The crystal and molecular structure of 2-aminocyclopentene-l-dithiocarboxy-S- acetic acid and its methyl ester.

V Garcia-Montalvo, M A Santana-Valdes, S Hernandez-Gonzalez, G Espinosa-Perez & R Cea-Olivares*.

Institute of Chemistry, National Autonomous University of Mexico (UN AM).

Circuito Exterior, Ciudad Universitaria, Mexico 04510, D F, Mexico.

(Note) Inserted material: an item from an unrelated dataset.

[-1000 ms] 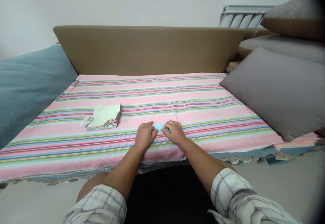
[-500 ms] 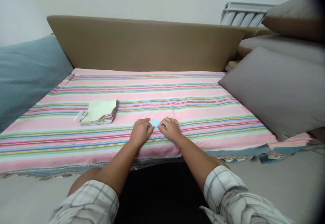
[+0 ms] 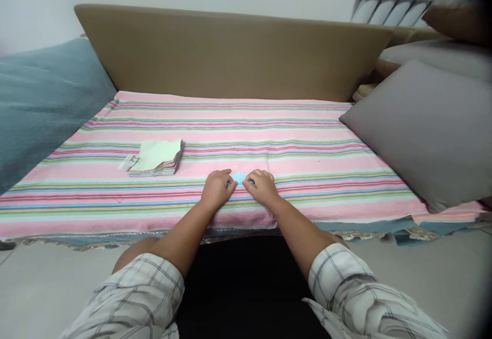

Received 25 September 1998; accepted 29 February 1999

e-mail: cea@servidor.unam.mx

The crystal and molecular structure of 2-aminocyclopentene-l-dithiocarboxy-S-acetic acid (ACDASA) and its methyl ester (ACDASAME) have been obtained. The ACDASA structure confirms that the CH₂COOH group is bonded to one of the sulphur atoms· instead to the nitrogen atom. ACDASA exists as a dimer through the interaction between the carboxylate groups and exhibits additional inter and intramolecular hydrogen bonds. ACDASAMe is monomeric with secondary bonds.

With the formation of the Me ester in ACDASAMe the early dimeric interaction is destroyed, but there is a new N-H ... O intermolecular secondary bond, while the N-H ... S intramolecular hydrogen band is still present.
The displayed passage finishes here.